Requirement » Reproduce the data exactly.

=== Begin Enclosure ===

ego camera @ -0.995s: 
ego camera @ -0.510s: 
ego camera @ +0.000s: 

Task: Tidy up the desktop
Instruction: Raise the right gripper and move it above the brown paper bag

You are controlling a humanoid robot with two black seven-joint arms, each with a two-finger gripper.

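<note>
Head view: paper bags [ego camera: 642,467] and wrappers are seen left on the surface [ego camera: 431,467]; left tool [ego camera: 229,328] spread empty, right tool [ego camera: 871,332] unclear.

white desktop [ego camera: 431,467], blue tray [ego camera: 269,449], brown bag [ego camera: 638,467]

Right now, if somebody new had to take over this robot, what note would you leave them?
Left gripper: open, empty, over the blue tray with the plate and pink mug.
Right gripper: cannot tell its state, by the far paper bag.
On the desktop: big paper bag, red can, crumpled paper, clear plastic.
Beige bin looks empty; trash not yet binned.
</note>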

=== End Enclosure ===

Task output »
ego camera @ -0.995s: 
ego camera @ -0.510s: 
ego camera @ +0.000s: 

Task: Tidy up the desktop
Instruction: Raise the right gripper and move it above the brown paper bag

You are controlling a humanoid robot with two black seven-joint arms, each with a two-finger gripper.

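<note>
Head view: paper bags [ego camera: 642,467] and wrappers are seen left on the surface [ego camera: 431,467]; left tool [ego camera: 229,328] spread empty, right tool [ego camera: 871,332] unclear.

white desktop [ego camera: 431,467], blue tray [ego camera: 269,449], brown bag [ego camera: 638,467]

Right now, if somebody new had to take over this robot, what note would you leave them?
Left gripper: open, empty, over the blue tray with the plate and pink mug.
Right gripper: cannot tell its state, by the far paper bag.
On the desktop: big paper bag, red can, crumpled paper, clear plastic.
Beige bin looks empty; trash not yet binned.
</note>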

Nothing else is required to complete the exercise.